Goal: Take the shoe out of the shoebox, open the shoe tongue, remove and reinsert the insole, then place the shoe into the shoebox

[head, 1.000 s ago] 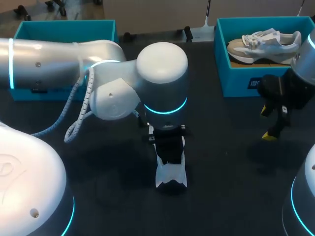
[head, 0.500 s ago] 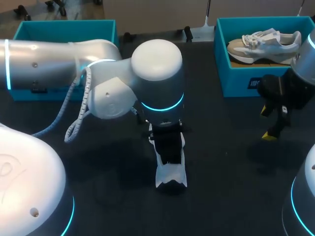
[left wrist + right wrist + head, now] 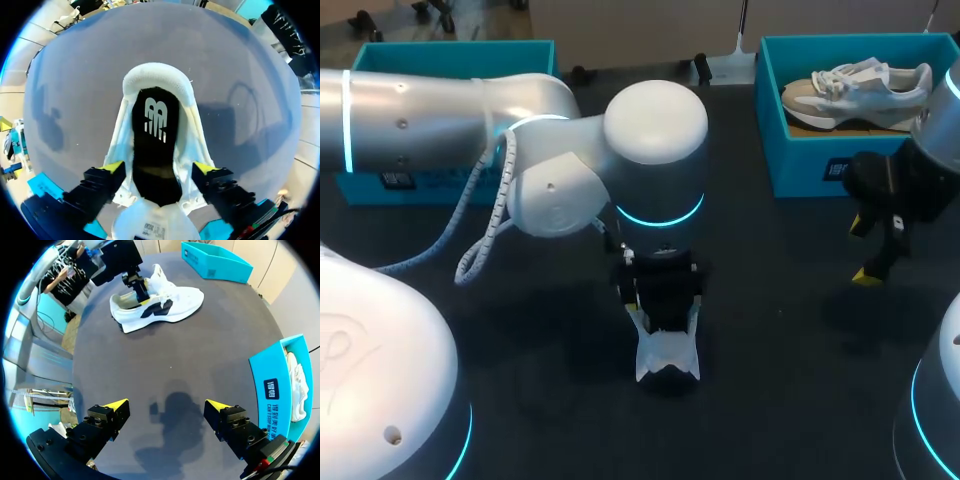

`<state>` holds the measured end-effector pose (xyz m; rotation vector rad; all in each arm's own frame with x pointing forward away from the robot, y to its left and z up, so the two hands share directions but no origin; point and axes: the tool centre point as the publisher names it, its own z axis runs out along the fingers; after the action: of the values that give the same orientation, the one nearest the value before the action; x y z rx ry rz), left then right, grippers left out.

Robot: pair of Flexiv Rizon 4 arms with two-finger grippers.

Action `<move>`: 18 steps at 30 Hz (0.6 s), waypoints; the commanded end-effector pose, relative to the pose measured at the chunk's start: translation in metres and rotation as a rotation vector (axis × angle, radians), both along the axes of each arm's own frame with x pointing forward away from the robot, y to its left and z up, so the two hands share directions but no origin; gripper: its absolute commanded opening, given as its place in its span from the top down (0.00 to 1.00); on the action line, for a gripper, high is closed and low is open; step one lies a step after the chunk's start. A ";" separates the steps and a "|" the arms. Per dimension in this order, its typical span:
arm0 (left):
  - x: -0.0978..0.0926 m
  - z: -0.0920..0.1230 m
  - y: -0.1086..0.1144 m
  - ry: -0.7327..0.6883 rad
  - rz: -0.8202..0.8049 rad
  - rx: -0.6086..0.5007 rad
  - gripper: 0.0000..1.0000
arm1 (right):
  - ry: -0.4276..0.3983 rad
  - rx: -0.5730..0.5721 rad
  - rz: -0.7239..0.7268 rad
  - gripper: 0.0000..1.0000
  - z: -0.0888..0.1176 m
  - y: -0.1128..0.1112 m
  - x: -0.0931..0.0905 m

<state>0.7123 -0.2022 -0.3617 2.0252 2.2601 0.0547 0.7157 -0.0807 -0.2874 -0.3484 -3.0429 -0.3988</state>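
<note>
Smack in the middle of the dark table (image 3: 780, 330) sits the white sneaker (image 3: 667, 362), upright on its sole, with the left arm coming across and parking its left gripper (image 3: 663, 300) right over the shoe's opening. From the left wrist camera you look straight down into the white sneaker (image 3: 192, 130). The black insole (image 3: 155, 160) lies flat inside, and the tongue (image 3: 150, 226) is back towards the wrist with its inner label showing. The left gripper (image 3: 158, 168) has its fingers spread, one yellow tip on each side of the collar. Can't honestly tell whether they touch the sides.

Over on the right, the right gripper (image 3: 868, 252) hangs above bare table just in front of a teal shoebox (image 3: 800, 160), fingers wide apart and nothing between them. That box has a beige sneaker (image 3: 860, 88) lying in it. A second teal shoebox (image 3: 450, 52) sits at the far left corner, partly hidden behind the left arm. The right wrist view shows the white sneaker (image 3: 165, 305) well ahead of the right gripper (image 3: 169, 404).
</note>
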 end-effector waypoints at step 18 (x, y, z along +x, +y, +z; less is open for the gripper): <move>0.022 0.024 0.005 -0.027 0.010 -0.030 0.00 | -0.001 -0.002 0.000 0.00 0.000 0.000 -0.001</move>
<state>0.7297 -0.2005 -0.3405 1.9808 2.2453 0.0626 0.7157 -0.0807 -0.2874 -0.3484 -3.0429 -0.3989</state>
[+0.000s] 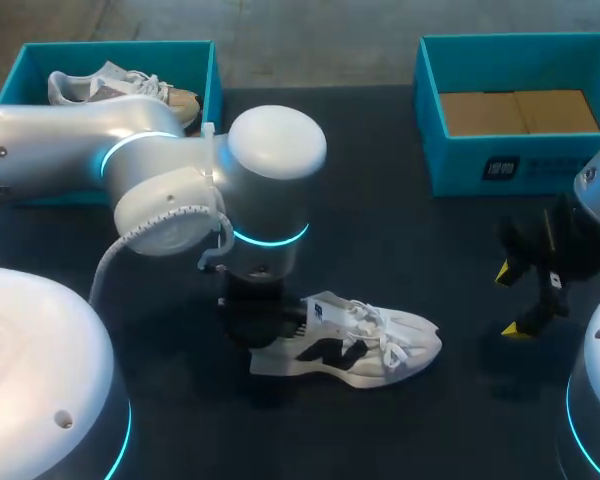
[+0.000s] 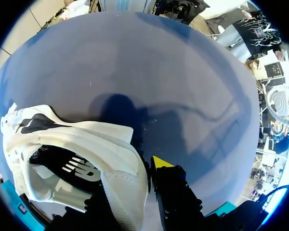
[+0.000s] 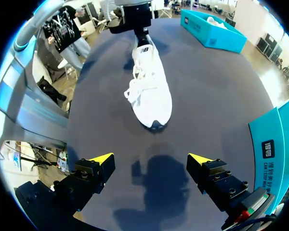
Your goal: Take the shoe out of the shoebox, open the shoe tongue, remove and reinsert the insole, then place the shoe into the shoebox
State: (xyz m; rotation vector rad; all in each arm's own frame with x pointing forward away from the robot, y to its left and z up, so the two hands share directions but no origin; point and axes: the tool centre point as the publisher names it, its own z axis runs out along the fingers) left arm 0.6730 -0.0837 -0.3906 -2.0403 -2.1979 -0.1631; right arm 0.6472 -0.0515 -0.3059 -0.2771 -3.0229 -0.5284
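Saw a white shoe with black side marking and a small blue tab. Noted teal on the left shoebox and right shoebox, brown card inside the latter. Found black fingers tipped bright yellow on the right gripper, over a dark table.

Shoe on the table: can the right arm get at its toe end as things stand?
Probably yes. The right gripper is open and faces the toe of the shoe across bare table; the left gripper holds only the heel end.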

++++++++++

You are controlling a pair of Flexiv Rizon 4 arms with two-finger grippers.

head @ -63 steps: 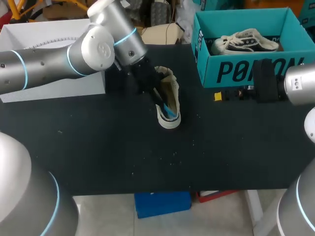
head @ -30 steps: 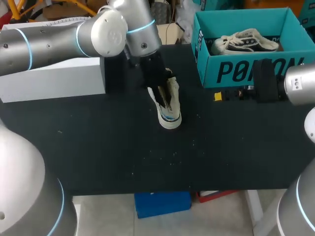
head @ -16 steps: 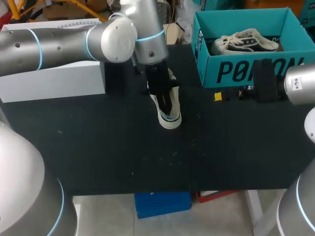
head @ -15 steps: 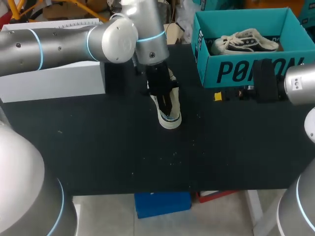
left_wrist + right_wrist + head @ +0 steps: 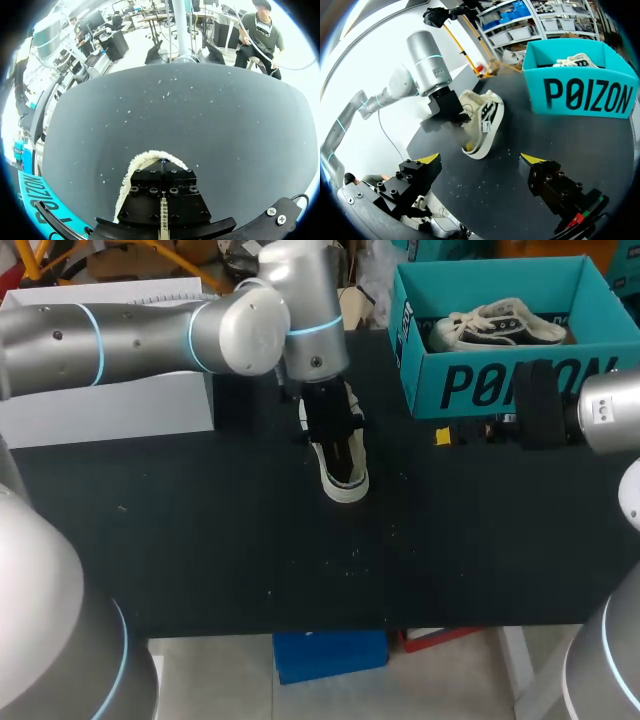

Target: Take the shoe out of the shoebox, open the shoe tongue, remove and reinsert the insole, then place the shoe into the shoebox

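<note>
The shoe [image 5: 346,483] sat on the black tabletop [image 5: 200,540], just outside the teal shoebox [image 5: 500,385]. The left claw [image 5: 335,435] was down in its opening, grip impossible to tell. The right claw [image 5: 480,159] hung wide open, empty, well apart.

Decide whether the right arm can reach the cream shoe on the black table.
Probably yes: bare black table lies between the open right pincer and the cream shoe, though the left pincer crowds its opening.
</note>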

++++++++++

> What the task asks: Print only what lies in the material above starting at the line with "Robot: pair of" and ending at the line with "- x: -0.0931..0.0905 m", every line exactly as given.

> The completed task:
Robot: pair of Flexiv Rizon 4 arms with two-finger grippers.

Action `<move>`: 18 steps at 30 Hz (0.6 s), waypoints; the commanded end-effector pose, relative to the pose measured at the chunk's start: translation in metres and rotation as a rotation vector (axis × angle, radians), both along the axes of each arm's own frame with x pointing forward away from the robot, y to its left and z up, so the two hands share directions but no origin; gripper: its absolute commanded opening, given as its place in its span from the top down (0.00 to 1.00); on the action line, for a gripper, high is closed and low is open; step one lies a step after the chunk's start. A ";" separates the steps and a "|" the arms. Per dimension in this order, its typical span:
arm0 (left):
  - x: -0.0978..0.0926 m
  - z: -0.0920..0.1230 m
  - y: -0.1086..0.1144 m
  - ry: -0.7327..0.6883 rad
  - rz: -0.8202..0.8049 rad
  - rx: -0.6086..0.5007 rad
  - gripper: 0.0000..1.0000
arm1 (right):
  - ry: -0.4276..0.3983 rad
  - rx: -0.5730..0.5721 rad
  - rz: -0.7239..0.7268 rad
  - gripper: 0.0000..1.0000
  - z: -0.0888..0.1176 m
  - y: -0.1128..0.1112 m
  - x: -0.0931..0.0905 m

The output above is the complete answer.